From the first line to the last, restate the material word for word; pictures stay out.

********

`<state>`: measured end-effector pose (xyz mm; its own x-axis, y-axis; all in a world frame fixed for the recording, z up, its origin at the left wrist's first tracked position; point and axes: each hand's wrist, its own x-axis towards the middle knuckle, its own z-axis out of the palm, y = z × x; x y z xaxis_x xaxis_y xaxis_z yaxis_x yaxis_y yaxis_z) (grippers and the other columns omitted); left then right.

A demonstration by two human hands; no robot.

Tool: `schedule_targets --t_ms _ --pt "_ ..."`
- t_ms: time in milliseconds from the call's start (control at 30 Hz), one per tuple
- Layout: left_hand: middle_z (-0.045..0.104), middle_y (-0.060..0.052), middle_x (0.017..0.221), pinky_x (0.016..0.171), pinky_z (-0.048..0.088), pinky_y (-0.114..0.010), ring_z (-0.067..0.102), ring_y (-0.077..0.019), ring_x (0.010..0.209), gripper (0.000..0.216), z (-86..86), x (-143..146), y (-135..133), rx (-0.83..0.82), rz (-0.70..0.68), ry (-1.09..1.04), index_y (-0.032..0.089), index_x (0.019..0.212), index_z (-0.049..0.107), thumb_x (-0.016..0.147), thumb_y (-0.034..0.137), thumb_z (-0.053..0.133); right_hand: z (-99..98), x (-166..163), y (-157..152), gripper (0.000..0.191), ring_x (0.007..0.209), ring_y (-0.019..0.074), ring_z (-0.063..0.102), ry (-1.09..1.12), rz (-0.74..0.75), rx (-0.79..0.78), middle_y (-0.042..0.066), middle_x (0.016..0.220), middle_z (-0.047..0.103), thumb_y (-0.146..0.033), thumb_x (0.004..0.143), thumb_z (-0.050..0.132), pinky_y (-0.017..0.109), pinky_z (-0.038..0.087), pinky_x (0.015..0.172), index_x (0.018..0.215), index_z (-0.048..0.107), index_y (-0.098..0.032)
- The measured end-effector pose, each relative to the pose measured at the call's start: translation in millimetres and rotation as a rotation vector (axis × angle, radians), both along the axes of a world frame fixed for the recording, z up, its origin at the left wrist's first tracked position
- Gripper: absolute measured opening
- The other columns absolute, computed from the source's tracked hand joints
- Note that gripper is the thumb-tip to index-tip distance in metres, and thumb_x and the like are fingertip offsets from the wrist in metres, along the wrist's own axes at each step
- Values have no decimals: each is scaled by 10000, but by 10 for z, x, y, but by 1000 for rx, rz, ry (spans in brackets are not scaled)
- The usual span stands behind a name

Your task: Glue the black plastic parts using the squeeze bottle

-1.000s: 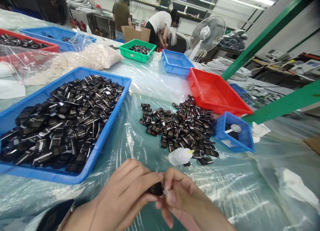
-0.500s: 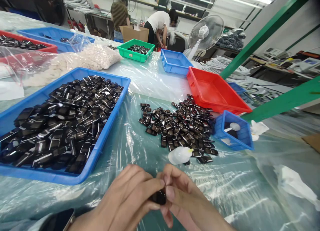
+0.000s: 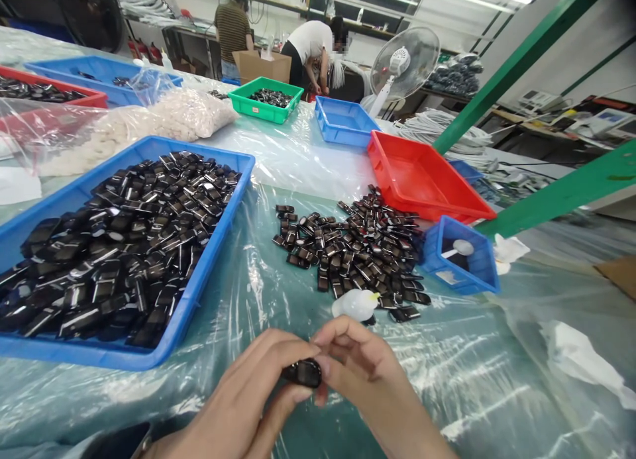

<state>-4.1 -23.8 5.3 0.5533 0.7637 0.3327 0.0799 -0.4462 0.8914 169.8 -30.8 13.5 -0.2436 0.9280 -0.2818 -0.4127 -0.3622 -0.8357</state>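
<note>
A small glossy black plastic piece is gripped by my left hand, thumb below and fingers above. My right hand pinches at the right end of the same piece, its thumb and forefinger closed there; whether a smaller part sits between those fingertips is hidden. Just beyond my hands a white squeeze bottle with a yellow tip lies on its side. Behind it spreads a loose pile of similar black pieces on the plastic-covered table. Many more fill the large blue tray to my left.
At right stand a small blue bin holding a white spoon and a red tray. Farther back are a green tray, a blue tray, a bag of beige parts and a fan. A green post slants at right. Two people work behind.
Both hands have risen slightly with the black piece, and more of its top now shows. The view has shifted a little; the trays and pile stay put.
</note>
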Motion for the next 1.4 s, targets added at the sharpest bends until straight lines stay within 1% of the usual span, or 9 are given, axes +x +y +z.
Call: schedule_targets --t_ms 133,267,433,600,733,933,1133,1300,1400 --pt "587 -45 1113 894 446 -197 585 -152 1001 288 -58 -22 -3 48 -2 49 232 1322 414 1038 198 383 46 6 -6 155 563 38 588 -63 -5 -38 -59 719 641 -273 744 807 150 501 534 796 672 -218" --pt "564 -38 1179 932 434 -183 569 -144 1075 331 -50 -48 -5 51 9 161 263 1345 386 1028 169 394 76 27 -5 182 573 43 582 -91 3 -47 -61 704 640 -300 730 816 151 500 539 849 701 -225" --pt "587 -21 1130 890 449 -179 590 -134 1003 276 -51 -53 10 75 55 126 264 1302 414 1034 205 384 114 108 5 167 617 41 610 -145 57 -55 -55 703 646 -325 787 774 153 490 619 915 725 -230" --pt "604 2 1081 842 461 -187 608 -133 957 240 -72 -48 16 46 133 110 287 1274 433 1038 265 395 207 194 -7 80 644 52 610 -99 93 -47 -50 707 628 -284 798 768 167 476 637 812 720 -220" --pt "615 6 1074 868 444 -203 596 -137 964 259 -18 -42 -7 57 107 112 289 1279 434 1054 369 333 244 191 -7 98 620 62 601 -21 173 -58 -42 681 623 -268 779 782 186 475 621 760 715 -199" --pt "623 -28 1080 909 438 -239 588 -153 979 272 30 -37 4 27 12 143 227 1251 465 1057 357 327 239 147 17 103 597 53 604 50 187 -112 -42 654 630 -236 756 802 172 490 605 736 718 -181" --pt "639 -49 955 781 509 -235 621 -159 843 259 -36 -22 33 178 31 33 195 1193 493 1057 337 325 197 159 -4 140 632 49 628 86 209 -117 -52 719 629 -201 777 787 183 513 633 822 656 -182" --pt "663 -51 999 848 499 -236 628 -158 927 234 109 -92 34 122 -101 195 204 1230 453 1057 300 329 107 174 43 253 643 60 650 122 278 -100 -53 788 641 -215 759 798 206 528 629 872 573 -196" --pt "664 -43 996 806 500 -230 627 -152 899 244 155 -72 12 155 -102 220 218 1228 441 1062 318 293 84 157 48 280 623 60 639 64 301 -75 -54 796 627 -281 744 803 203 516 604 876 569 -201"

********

Written answer:
`<state>`: measured end-effector pose (xyz mm; its own x-axis, y-axis; all in a world frame fixed for the recording, z up, its origin at the left wrist's first tracked position; point and axes: each hand's wrist, its own x-axis towards the middle knuckle, its own z-axis out of the palm, y = z × x; x y z xaxis_x xaxis_y xaxis_z yaxis_x yaxis_y yaxis_z) (grippers and the other columns omitted); left then right.

A demonstration by two human hands; no robot.

Tool: `schedule_targets --t_ms _ --pt "_ ..."`
- t_ms: time in milliseconds from the call's start (control at 30 Hz), one per tuple
- Layout: left_hand: middle_z (-0.045..0.104), middle_y (-0.060..0.052), middle_x (0.017..0.221), pinky_x (0.016..0.171), pinky_z (-0.048..0.088), pinky_y (-0.114..0.010), ring_z (-0.067..0.102), ring_y (-0.077..0.019), ring_x (0.010..0.209), gripper (0.000..0.216), z (-86..86), x (-143..146), y (-135..133), rx (-0.83..0.82), rz (-0.70..0.68), ry (-1.09..1.04), index_y (-0.032..0.089), index_x (0.019..0.212), index_z (-0.049..0.107), thumb_x (-0.016..0.147), thumb_y (-0.034..0.137), thumb_z (-0.053..0.133); right_hand: z (-99..98), x (-166..163), y (-157..152), gripper (0.000..0.191), ring_x (0.007..0.209), ring_y (-0.019..0.074), ring_z (-0.063..0.102), ry (-1.09..1.12), rz (-0.74..0.75), rx (-0.79..0.78), middle_y (-0.042..0.066), middle_x (0.016..0.220), middle_z (-0.047..0.103), thumb_y (-0.146..0.033), thumb_x (0.004..0.143), thumb_z (-0.050..0.132), pinky_y (-0.017..0.109), pinky_z (-0.038..0.087), pinky_x (0.015..0.172), index_x (0.018..0.215), index_z (-0.048..0.107), index_y (-0.098..0.032)
- The measured end-effector pose, each relative to the pose measured at the call's start: translation in millimetres and rotation as a rotation vector (axis × angle, radians), both along the axes of a world frame fixed for the recording, z up, its origin at the left wrist's first tracked position
- Gripper: absolute measured opening
- The other columns absolute, computed from the source's tracked hand joints
- Note that gripper is the thumb-tip to index-tip distance in metres, and thumb_x and the like are fingertip offsets from the wrist in metres, along the wrist's own axes at each step
- Values have no decimals: each is scaled by 10000, but by 10 for z, x, y, but by 1000 for rx, rz, ry (spans in brackets are not scaled)
- The usual span stands behind a name

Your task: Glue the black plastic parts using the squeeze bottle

-1.000s: 
-0.500s: 
+0.000s: 

<state>-4.1 -23.8 5.3 0.5533 0.7637 0.3327 0.0799 -0.4462 0.8914 169.8 -30.8 13.5 -0.2436 0.9280 -0.2818 -0.4127 -0.3622 -0.8357</state>
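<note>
A small glossy black plastic piece is gripped by my left hand, thumb below and fingers above. My right hand pinches at the right end of the same piece, its thumb and forefinger closed there; whether a smaller part sits between those fingertips is hidden. Just beyond my hands a white squeeze bottle with a yellow tip lies on its side. Behind it spreads a loose pile of similar black pieces on the plastic-covered table. Many more fill the large blue tray to my left.
At right stand a small blue bin holding a white spoon and a red tray. Farther back are a green tray, a blue tray, a bag of beige parts and a fan. A green post slants at right. Two people work behind.
Both hands have risen slightly with the black piece, and more of its top now shows. The view has shifted a little; the trays and pile stay put.
</note>
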Motion for the next 1.4 s, targets added at the sharpest bends until straight lines stay within 1% of the usual span, or 9 are given, axes +x +y +z.
Call: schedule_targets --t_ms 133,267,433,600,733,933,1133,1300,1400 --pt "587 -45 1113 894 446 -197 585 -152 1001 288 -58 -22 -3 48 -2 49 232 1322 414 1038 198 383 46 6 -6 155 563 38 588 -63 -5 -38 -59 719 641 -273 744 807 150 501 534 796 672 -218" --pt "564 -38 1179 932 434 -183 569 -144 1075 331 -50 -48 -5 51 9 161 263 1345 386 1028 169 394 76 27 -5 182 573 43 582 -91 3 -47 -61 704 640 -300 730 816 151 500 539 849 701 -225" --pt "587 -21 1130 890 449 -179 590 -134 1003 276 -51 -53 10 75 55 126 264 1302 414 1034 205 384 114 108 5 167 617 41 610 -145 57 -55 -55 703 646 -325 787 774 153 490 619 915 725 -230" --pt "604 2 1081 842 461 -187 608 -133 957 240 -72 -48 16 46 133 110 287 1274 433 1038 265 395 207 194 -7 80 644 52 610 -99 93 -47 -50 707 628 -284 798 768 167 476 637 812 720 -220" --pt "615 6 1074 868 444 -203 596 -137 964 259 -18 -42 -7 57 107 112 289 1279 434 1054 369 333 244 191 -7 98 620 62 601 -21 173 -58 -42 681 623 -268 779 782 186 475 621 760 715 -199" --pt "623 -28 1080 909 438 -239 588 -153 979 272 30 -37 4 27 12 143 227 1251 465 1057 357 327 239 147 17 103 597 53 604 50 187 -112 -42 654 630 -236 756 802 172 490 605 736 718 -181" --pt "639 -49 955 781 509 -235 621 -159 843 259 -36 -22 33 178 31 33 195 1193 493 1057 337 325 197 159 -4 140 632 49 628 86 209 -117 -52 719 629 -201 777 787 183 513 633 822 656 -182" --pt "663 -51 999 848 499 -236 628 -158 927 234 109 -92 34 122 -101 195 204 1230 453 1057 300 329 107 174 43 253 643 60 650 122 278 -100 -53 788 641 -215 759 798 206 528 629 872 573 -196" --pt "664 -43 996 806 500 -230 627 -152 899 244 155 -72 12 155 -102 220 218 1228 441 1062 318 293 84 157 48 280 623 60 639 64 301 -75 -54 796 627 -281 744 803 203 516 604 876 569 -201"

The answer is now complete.